THE PROBLEM
The required result is a line count: how many lines in this data hold the word "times". Give only that.
────────────────────
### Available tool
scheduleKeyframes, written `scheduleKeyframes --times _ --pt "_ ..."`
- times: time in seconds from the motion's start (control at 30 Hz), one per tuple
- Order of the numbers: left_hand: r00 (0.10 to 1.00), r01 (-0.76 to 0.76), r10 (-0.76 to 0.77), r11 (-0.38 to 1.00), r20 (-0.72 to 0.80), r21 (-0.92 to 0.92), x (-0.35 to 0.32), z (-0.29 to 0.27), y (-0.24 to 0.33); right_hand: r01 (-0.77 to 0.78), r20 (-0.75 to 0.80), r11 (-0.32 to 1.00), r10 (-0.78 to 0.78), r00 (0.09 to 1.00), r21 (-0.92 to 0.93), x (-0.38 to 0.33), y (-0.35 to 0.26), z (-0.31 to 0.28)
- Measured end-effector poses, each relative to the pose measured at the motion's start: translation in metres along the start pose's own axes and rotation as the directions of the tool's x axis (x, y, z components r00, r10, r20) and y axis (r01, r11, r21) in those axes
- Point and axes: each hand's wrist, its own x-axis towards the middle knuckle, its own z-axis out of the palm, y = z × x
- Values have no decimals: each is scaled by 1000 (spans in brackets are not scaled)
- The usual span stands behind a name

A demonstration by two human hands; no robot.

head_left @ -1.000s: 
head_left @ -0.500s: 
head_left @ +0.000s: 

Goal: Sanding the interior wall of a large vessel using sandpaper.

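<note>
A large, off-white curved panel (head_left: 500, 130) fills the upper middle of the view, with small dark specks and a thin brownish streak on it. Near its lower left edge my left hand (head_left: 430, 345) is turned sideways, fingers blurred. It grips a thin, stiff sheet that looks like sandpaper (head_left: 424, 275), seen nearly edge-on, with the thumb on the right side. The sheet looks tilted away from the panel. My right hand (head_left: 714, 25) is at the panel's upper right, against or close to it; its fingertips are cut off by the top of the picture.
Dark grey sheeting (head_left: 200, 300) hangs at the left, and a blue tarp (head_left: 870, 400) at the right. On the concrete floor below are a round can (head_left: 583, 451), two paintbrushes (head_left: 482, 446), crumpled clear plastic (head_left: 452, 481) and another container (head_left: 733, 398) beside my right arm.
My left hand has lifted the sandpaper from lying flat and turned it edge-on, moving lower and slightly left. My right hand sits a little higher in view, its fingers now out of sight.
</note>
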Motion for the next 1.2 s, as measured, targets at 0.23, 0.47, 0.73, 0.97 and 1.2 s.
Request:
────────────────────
ANSWER SPACE
2